Since Alan Turing wrote the first computer program for chess in 1951 (completely on paper) all the way to Gary Gasparov’s infamous loss at the proverbial hand of IBM’s Deep Blue supercomputer in 1998, chess has always been used as an indicator of progress for computers. Today, artificial intelligence systems are so advanced that humans barely have a chance at beating them. Google’s AlphaZero is a prime example; it started out knowing only the rules of chess and nothing more — no opening and closing moves, no libraries, nada. In a matter of hours, it had already played more games against itself than have ever been recorded in human chess history.
In a new study, researchers in artificial intelligence at University College London have yet again turned to chess. Only this time, their machine learning program didn’t practice millions of games to master chess but rather analyzed the language of expert commentators. Someday, the researchers say that a similar approach could allow machines to decipher emotional language and acquire skills which would have otherwise been inaccessible through ‘brute force’.

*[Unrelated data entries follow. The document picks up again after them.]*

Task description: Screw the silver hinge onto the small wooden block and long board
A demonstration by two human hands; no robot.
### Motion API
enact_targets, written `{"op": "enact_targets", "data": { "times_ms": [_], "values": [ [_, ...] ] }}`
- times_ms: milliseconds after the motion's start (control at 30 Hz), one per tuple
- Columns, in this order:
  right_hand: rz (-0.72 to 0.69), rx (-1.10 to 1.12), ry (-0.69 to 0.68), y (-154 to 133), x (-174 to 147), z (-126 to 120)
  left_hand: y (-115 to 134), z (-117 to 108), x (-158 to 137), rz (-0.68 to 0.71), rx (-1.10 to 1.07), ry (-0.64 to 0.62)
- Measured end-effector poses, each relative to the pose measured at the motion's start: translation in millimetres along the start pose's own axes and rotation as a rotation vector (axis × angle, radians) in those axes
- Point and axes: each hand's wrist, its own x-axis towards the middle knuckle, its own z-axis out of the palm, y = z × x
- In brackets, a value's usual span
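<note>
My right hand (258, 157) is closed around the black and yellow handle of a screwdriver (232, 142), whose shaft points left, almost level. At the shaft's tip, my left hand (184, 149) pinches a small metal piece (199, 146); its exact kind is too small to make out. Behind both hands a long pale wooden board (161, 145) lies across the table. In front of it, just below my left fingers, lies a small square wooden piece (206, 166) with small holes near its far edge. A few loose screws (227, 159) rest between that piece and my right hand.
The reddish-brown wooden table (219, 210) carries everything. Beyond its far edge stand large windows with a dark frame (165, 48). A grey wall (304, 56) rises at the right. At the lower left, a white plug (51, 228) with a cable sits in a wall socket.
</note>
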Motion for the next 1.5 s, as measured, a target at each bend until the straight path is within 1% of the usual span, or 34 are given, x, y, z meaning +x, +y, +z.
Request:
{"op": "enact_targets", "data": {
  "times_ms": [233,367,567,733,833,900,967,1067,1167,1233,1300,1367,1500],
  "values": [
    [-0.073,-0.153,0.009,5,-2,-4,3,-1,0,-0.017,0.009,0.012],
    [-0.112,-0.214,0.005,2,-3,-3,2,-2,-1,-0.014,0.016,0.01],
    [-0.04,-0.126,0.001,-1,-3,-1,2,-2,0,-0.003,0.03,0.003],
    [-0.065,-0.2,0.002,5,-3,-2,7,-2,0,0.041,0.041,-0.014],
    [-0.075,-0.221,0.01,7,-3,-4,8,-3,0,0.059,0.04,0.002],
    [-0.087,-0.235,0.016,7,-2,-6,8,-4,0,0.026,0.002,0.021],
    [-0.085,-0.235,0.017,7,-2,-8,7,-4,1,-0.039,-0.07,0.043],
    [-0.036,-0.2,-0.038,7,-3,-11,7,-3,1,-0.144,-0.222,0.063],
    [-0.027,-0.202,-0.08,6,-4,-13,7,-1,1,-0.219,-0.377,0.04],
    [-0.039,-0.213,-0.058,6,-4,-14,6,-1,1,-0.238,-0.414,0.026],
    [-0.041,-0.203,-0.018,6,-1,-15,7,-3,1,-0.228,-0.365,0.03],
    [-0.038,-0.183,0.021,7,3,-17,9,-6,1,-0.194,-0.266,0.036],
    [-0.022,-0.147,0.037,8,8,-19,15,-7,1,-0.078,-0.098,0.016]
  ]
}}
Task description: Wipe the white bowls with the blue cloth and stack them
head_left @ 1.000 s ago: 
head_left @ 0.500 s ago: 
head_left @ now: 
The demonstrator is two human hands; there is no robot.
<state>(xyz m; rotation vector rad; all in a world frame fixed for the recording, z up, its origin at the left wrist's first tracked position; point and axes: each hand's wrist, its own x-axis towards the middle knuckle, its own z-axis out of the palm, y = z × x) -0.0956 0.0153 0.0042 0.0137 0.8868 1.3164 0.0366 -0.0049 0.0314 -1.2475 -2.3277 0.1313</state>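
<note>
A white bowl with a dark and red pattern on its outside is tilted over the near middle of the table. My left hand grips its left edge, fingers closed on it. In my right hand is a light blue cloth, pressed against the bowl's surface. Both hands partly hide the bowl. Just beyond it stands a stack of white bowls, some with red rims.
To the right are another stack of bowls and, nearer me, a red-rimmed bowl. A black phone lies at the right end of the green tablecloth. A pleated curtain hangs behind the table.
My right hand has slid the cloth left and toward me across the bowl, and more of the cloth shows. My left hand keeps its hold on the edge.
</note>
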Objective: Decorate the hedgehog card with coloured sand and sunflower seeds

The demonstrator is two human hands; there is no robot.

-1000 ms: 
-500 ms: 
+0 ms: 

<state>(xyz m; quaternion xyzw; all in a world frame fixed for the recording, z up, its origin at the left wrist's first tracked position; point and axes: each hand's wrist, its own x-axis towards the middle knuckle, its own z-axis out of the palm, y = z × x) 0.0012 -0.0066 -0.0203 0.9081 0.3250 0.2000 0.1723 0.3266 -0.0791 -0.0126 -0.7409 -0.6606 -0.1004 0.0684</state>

First, the researchers went through 2,700 chess game commentaries, which were pruned so that ambiguous or uninteresting moves were removed. They then employed a recurrent neural network — a type of neural network where the output from the previous step is fed as input to the current step — and a mathematical technique called word embeddings to parse the language of the commentators.
The algorithm, called SentiMATE, worked out the basic rules of chess as well as several key strategies — including forking and castling — all by itself. On the flip side, it played quite poorly, at least, as compared to a grandmaster AI.
“We present SentiMATE, a novel end-to-end Deep Learning model for Chess, employing Natural Language Processing that aims to learn an effective evaluation function assessing move quality. This function is pre-trained on the sentiment of commentary associated with the training moves and is used to guide and optimize the agent’s game-playing decision making. The contributions of this research are three-fold: we build and put forward both a classifier which extracts commentary describing the quality of Chess moves in vast commentary datasets, and a Sentiment Analysis model trained on Chess commentary to accurately predict the quality of said moves, to then use those predictions to evaluate the optimal next move of a Chess agent,” the authors wrote.
High-level performance was not its objective, though. Where SentiMATE shines is in its ability to use language to acquire a skill instead of practicing it, thus employing less data and computing power than conventional approaches. AlphaZero, for instance, requires thousands of “little brain” — specialized chips called Tensor Processing Units (TPUs) — and millions of practice sessions to master games such as chess, Go, or Dota 2.
In a world with millions of books, blogs, and studies, machines like SentiMATE could find many practical applications. Such a machine, for instance, could learn to predict financial activities or write better stories simply by tapping into the sum of human knowledge.
SentiMATE was described in a paper published in the pre-print server ArXiv.